How We Create And Use Power Ratings That Beat The Point Spread


Power Ratings are the crutch that we lean on. We do not watch every game. Life gets in the way and there just isn't enough time in the day for that. We do, however, want to make the most educated recommendations possible and power ratings provide the clarity that we are seeking.

Computer rating systems tend more toward objectivity, without specific player, team, regional, or style bias. A huge advantage of computer rating systems is that they are comprehensive, requiring assessment of all selected criteria and one can objectively track all of the teams in a given league by relying on the numbers.

Yes, power ratings are a lot of work to maintain. Power ratings require constant updating and equal work spread across each team. Further, they are difficult to adjust. It is tough to make accurate movements on a daily basis and avoid making emotional, irrational decisions.

I have taken my years of relying on power ratings and developed a simple method that generates predictive point spreads daily and that we, as a team, compare to market spreads to identify edges of 3 points or more.

Creating the Ratings

Our method is founded on point differential; the numerical gap between a teams points scored and points allowed. To generate predictive point spreads, we compare two teams playing each other and determine the difference in their Power Ratings. We will use the 2018 National Championship Game between Alabama and Georgia as our example.

Alabama averages 37.9 ppg and gives up 11.1 ppg. Georgia scores 36.3 ppg and gives up 15.7 ppg. For the ratings, Alabama is a +26.8 and Georgia is a +20.6.

Next we subtract the difference in the two teams ratings (6.2) and divide this by 2. This gives us a fundamental point spread of Alabama being favored by 3 points in this game. The Power Ratings Spread is Alabama -3. This is the number that we make adjustments to and is a direct prediction of how we think the game would end on a neutral playing field.

Adjusting the Ratings

Travel time, and venue change have a big impact on the outcome of games and markets. To create an even more accurate spread, one must account for home field advantage.

When two teams of equal quality play, the team at home tends to win more often. Across all conditions, simply playing at home increases the chances of winning. The size of the home field advantage changes based on the sport, season length, the number of time zones crossed, and even the qualities of the individual stadium and crowd size.

The general rule among bookmakers is that home field is worth three points. We however, have a range from 1.5 to 7.5 points across all of the sports (.15 to .75 in baseball and hockey); with the advantage being higher in basketball.

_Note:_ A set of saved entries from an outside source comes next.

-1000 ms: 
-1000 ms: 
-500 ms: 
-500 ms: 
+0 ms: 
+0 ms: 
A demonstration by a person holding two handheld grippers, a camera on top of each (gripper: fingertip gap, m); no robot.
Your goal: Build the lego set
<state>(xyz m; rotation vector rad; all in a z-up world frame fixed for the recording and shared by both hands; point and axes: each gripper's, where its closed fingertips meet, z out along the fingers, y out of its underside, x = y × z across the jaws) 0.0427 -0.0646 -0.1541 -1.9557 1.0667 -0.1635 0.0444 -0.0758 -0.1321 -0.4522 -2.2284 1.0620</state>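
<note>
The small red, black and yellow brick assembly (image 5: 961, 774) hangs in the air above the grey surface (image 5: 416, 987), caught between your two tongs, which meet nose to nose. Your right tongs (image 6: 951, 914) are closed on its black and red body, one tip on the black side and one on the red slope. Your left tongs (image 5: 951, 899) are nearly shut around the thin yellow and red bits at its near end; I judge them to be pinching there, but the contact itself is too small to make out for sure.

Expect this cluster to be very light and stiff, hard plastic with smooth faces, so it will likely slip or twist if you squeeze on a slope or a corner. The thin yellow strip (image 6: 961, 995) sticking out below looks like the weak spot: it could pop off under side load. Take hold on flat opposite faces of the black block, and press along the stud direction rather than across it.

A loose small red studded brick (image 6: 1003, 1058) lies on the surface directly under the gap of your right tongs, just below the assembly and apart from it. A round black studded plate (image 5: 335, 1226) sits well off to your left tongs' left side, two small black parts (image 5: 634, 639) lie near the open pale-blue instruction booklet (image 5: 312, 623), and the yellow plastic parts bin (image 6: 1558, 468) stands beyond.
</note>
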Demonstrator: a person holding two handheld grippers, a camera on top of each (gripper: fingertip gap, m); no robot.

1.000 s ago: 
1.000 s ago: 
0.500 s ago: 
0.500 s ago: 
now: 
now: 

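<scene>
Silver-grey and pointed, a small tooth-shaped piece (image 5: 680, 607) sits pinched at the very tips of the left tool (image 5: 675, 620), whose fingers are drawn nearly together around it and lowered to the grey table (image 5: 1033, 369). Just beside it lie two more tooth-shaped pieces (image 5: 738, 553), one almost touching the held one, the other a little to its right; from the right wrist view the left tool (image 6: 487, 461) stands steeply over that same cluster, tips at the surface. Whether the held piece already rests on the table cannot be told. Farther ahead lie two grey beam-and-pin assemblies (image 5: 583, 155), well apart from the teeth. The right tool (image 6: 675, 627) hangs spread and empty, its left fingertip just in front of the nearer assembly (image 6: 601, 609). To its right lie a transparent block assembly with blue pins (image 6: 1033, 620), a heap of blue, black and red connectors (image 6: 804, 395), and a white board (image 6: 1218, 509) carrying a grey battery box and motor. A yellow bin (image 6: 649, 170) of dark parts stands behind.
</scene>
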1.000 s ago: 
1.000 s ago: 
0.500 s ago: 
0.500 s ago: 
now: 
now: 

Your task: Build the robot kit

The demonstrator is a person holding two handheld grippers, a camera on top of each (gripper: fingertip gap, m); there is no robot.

Beyond points, we choose to include more granular information about the game. Examples include time of the expected pace of the game, possession of the ball, individual statistics, and lead changes. Data about weather, injuries, or "throw-away" games either in season or near season's end may affect game outcomes but are difficult to model. "Throw-away games" are games where teams have already earned playoff slots and have secured their playoff seeding before the end of the regular season, and want to rest/protect their starting players by benching them for remaining regular season games. This usually results in unpredictable outcomes and may skew the outcome of rating systems.

Moreover, teams often shift their composition between and within games, and players routinely get injured. Rating a team is often about rating a specific collection of players. Here is were we have to be very careful. Injuries spark emotion; and we avoid instant adjustment on injuries at all costs. Unless it is a quarterback, Lebron James, or a handful of elite skill position players, the chances of the spread being affected by more than a point or two is highly unlikely.

We are more interested in keeping an eye out for “cluster injuries”. A cluster injury is when a team suffers multiple injuries at correlating positions. For example, multiple defensive backs, linemen or receivers. These are injuries which can devalue teams and affect the outcome of a game a great deal.